It’s a sweltering Sunday in late August and Ali Milani, dressed in a navy suit and clutching a wad of flyers, dabs at the beads of sweat gathering on his brow.
The 25-year-old walks up the driveway of a redbrick house, on the outermost fringes of west London, and knocks. And waits. And rearranges his collar.
No answer. “The problem with a sunny day like this,” he says with a tight smile, “is that everyone is out.”
Undeterred, Milani carries on his mission. Which is convincing voters in this Uxbridge and South Ruislip constituency to vote for him and boot out their current Member of Parliament – who also happens to be Boris Johnson.
If Milani pulls it off, it would be one of the biggest earthquakes in British political history.
Never before has a sitting prime minister lost their seat in a general election. And while Johnson is yet to call an election – though speculation is rife there will be one before the year is out – Milani is wasting no time hitting the streets in his bid to oust the prime minister.
“Can you imagine,” he said wistfully, “that moment when we stand on stage and the returning officer reads out the result … a 25-year-old local resident has unseated the prime minister for the first time in history.”
It’s not as far-fetched as it sounds. What was traditionally a safe Conservative seat has in recent years shifted to marginal. In the last election in 2017, Johnson’s majority more than halved, to just over 5,000 votes.
The constituency was created in 2010, due to boundary changes, and has been Conservative ever since.
Now it is classed as “vulnerable,” according to the conservative think tank Onward, which took into account the growing number of younger voters in the area.

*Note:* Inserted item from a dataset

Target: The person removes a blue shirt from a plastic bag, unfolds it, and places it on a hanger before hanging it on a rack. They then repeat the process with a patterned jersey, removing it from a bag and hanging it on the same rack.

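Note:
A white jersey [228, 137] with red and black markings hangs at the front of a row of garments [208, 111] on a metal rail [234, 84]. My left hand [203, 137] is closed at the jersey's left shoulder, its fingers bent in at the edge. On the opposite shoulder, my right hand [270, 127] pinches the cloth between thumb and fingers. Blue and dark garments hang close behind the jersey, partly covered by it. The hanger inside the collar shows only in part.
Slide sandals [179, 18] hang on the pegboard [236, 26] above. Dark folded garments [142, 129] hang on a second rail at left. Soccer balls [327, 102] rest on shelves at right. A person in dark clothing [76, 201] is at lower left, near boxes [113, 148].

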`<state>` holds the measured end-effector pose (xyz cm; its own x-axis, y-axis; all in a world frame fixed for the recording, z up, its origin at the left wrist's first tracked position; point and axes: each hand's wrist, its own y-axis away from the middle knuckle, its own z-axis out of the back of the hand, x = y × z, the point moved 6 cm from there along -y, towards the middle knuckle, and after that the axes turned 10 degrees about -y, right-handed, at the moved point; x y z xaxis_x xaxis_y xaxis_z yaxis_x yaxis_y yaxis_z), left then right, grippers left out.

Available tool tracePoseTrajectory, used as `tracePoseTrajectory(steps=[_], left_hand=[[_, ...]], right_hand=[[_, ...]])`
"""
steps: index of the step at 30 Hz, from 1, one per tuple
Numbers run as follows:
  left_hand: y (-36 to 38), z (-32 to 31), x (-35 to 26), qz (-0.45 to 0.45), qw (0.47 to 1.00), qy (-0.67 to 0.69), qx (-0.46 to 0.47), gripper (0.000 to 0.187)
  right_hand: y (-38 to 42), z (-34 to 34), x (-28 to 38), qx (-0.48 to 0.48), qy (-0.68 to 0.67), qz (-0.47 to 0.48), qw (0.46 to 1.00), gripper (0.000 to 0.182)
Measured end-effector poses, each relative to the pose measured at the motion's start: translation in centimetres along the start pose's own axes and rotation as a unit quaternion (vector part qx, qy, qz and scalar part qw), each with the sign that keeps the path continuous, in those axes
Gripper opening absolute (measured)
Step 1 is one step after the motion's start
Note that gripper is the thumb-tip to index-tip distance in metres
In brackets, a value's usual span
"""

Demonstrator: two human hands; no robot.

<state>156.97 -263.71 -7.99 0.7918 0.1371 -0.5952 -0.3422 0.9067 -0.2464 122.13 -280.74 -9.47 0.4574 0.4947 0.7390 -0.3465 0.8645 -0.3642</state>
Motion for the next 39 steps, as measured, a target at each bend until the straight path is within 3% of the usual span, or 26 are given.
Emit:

Among them is this young Labour candidate and comic book fan whose favorite character is Superman.

The Anti-Boris
What appeals to Milani most about his beloved comic book collection is “the classic good versus evil story.” It’s a narrative he comes back to often.
Milani lumps Boris in the same basket as US President Donald Trump and Brazilian President Jair Bolsonaro, who he says represent a “brazen, right-wing, nasty style of politics.”
Meanwhile, he sees himself as part of a “wave of young progressive thinkers around the world.”
He compared Johnson’s privileged upbringing and Eton schooling with his own childhood growing up on a social housing estate and a single mother who “struggled to pay the electricity bill.”
“I wasn’t chiselled from birth to be an MP or prime minister,” said the political newcomer who was born into a Muslim family in Iran and moved to the UK aged five.
Until he was selected as the Labour candidate in July, Milani was vice-president of the National Union of Students. And it was as a student at Brunel University in 2015 that he first encountered Johnson during a local hustings – engaging in a lively “back and forth” over the merit of ballot boxes on campus.
He said if he met Johnson again, he’d “love to show him around Uxbridge.”
Towards the end of Johnson’s stint as London mayor, the celebrity politician was “parachuted in,” as Milani describes it, to the safe Conservative seat and elected MP in 2015.
The seat had a secure Conservative majority, and was as good a place as any for Johnson to make his return to Parliament.
But “he’s never lived here,” said Milani, gesturing at the neat suburban streets. “If you dropped him at the end of the road he wouldn’t be able to find his way home.”
“I grew up here – I use the same hospitals as the people here, I studied in the same schools as people here,” Milani said. “And I think people deserve leaders who understand what it’s like to live like us.”